'''

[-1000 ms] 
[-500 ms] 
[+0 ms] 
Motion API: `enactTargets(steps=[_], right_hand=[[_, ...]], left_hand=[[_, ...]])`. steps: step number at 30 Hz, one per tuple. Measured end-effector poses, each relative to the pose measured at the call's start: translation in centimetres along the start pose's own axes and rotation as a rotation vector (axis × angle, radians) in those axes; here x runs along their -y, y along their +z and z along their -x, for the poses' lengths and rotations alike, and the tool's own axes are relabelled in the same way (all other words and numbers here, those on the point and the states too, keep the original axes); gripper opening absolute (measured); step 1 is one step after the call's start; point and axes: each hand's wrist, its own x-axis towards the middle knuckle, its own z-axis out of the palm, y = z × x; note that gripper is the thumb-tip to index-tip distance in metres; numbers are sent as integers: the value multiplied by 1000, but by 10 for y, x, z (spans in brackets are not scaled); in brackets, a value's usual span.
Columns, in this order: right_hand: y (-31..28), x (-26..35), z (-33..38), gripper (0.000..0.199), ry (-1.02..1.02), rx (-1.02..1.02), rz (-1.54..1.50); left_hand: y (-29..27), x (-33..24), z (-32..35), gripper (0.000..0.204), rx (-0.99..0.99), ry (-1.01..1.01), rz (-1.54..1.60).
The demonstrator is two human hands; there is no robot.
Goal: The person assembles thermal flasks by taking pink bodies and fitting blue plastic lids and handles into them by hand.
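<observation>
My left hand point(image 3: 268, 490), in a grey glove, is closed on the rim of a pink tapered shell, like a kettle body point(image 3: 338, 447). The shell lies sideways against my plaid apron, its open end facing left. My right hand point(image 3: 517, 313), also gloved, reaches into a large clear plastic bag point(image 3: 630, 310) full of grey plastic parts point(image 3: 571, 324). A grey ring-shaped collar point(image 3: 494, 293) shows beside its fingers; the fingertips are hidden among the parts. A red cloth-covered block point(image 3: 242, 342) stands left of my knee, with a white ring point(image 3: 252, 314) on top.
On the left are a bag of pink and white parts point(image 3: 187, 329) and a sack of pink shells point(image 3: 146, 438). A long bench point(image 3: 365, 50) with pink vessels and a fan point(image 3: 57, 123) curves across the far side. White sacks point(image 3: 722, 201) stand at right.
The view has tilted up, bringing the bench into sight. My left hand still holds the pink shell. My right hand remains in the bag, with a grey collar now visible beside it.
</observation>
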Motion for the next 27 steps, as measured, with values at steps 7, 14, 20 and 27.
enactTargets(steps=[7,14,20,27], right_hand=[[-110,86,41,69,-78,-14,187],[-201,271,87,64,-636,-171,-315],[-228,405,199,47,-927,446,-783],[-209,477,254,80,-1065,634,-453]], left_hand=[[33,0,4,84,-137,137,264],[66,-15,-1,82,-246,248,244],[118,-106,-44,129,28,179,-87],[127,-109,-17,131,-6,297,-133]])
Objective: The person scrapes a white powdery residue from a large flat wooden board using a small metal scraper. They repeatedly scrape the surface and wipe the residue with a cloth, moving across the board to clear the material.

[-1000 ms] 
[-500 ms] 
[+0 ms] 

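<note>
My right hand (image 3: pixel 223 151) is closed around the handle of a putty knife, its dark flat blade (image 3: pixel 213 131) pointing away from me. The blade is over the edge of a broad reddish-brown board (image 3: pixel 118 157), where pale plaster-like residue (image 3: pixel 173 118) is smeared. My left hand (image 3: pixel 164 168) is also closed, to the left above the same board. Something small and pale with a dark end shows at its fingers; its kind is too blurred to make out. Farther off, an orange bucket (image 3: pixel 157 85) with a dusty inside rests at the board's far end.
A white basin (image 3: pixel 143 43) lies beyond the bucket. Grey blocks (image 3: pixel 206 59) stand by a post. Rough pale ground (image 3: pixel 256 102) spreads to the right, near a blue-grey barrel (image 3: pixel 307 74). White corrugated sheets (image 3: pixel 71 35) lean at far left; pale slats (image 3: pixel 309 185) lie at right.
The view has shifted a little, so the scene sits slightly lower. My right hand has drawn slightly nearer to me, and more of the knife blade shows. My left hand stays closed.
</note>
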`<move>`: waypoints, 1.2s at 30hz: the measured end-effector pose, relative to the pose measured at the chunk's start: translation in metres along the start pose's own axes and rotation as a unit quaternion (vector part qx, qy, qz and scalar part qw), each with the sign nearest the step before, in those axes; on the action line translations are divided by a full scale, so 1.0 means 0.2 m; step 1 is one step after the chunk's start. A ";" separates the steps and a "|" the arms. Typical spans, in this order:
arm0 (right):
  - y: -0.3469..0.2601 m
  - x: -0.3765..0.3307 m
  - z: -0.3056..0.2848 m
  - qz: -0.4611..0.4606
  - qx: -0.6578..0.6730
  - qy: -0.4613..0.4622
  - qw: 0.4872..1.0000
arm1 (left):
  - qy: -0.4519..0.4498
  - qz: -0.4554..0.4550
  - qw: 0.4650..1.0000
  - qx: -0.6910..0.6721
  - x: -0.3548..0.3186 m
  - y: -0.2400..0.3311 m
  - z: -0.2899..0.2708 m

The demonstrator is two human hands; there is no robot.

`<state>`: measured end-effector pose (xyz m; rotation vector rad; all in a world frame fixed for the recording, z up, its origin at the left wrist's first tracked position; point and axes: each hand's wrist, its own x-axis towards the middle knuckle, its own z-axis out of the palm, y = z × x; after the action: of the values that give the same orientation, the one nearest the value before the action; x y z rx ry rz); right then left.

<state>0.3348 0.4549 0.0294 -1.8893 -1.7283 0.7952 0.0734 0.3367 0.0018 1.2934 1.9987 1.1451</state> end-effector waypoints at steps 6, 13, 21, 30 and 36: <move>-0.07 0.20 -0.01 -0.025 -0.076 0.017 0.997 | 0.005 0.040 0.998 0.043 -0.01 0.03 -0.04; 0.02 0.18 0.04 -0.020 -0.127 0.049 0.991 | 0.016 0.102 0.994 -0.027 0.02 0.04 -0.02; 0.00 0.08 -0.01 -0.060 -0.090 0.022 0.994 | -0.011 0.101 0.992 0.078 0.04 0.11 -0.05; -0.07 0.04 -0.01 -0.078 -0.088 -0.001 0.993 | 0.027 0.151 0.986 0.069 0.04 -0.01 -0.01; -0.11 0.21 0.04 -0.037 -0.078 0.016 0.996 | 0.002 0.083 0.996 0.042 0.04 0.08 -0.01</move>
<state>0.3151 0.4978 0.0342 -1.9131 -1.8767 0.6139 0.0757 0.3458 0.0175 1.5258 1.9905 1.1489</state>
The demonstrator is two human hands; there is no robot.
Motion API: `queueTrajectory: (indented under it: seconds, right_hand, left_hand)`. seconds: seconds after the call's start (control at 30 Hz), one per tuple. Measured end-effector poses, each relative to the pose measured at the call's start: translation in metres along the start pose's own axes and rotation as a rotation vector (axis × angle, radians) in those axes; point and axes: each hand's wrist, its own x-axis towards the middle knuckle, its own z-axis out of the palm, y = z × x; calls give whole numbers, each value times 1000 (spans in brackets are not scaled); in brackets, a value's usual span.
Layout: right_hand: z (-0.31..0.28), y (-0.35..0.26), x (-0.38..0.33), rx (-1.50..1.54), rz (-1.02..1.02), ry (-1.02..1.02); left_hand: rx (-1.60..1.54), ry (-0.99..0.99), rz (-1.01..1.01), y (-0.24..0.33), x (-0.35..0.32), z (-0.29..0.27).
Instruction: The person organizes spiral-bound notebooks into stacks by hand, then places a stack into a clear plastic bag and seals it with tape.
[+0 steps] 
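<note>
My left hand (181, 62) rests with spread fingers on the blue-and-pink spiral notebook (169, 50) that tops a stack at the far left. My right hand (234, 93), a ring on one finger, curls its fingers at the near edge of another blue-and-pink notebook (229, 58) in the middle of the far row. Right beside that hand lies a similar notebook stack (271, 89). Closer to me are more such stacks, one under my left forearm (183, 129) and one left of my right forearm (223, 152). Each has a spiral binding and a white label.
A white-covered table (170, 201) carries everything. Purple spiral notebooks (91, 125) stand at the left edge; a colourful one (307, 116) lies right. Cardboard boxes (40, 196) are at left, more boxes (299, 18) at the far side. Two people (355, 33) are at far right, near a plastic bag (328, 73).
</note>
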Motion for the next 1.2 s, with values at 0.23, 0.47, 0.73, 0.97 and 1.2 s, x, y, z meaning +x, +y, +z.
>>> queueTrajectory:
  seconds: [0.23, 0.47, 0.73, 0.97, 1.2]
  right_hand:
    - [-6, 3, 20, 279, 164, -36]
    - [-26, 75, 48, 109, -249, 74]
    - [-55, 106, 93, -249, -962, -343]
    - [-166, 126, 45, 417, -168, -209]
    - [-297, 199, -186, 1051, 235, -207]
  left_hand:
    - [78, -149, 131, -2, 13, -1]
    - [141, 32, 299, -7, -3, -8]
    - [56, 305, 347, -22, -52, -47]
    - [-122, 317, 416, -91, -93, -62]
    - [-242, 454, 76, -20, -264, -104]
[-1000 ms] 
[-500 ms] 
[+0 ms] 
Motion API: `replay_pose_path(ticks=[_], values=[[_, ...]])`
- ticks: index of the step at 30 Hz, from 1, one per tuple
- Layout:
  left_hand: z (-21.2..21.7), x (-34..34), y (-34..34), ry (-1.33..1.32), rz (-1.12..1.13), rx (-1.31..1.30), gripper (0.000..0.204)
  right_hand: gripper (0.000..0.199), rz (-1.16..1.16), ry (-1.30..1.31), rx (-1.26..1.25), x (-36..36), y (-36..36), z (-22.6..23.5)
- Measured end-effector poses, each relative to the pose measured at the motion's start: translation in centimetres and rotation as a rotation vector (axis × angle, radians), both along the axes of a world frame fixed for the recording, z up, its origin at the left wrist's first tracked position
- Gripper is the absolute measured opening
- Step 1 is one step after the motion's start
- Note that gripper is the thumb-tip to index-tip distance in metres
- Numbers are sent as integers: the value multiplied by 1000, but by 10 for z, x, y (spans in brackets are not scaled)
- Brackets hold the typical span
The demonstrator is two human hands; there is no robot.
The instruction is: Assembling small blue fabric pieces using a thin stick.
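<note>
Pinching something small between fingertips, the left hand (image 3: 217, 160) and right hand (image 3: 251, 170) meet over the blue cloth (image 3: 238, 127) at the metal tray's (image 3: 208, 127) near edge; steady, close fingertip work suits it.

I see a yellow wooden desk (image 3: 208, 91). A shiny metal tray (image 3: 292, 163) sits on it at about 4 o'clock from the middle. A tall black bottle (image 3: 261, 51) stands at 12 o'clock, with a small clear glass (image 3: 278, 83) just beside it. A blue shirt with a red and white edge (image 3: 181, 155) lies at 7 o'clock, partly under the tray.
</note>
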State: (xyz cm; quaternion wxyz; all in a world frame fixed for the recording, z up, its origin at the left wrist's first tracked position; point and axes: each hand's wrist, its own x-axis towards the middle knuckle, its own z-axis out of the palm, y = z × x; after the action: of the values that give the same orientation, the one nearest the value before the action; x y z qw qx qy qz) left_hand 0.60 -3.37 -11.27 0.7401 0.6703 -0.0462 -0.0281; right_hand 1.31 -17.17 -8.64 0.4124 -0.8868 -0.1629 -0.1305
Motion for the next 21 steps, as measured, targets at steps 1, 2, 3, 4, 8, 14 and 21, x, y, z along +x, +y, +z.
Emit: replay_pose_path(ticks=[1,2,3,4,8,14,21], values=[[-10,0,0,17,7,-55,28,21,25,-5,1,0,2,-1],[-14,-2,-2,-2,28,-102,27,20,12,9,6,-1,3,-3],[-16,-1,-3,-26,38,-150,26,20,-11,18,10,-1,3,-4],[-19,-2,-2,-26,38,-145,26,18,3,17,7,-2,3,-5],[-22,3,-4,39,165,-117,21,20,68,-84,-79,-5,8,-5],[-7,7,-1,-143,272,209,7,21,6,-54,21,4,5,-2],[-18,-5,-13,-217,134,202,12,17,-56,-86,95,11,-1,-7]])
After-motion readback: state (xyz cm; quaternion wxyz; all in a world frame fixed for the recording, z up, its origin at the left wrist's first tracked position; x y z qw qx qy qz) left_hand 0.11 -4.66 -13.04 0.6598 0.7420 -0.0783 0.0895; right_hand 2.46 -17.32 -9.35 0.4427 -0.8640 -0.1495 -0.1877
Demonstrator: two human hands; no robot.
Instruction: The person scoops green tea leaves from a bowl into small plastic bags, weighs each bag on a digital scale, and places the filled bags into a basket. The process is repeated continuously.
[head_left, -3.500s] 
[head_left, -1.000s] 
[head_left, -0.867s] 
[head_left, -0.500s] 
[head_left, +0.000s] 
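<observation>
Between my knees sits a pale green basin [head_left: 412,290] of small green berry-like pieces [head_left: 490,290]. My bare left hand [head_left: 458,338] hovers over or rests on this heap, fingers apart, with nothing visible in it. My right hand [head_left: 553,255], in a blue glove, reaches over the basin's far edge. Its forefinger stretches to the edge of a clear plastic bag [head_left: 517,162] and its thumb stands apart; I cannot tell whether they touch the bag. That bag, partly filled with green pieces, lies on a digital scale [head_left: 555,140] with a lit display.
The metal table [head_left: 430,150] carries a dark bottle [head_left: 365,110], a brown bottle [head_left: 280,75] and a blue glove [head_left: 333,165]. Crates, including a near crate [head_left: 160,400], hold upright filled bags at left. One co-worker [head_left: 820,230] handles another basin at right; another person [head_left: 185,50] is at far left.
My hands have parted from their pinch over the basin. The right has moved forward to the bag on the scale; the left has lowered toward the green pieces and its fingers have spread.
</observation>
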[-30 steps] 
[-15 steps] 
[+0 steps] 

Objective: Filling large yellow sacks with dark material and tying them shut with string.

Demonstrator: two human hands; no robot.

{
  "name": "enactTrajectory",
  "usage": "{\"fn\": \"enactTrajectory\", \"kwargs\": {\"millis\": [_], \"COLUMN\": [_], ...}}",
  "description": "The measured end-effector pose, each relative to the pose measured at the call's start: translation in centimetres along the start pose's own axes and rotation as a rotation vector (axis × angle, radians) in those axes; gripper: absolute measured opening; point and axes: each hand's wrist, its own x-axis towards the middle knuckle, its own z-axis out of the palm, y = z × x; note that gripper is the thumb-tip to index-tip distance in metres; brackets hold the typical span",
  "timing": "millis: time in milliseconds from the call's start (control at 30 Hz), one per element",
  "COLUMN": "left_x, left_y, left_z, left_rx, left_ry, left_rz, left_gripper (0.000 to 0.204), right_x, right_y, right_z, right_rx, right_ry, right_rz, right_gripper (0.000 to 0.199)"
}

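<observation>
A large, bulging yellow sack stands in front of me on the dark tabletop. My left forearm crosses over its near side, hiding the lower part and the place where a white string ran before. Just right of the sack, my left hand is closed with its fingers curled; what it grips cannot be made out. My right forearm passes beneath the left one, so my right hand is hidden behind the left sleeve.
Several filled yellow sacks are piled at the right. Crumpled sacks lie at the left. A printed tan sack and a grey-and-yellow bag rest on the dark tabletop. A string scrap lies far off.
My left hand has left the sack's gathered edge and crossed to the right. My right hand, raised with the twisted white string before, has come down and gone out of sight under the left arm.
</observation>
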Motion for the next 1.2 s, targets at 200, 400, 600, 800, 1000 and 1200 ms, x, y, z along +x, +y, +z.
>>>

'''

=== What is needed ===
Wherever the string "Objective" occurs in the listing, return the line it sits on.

=== Solution to this exercise ===
Objective: The person scrapes a white powdery residue from a large flat wooden board using a small metal scraper. They repeatedly scrape the surface and wipe the residue with a cloth, moving across the board to clear the material.
Objective: Filling large yellow sacks with dark material and tying them shut with string.

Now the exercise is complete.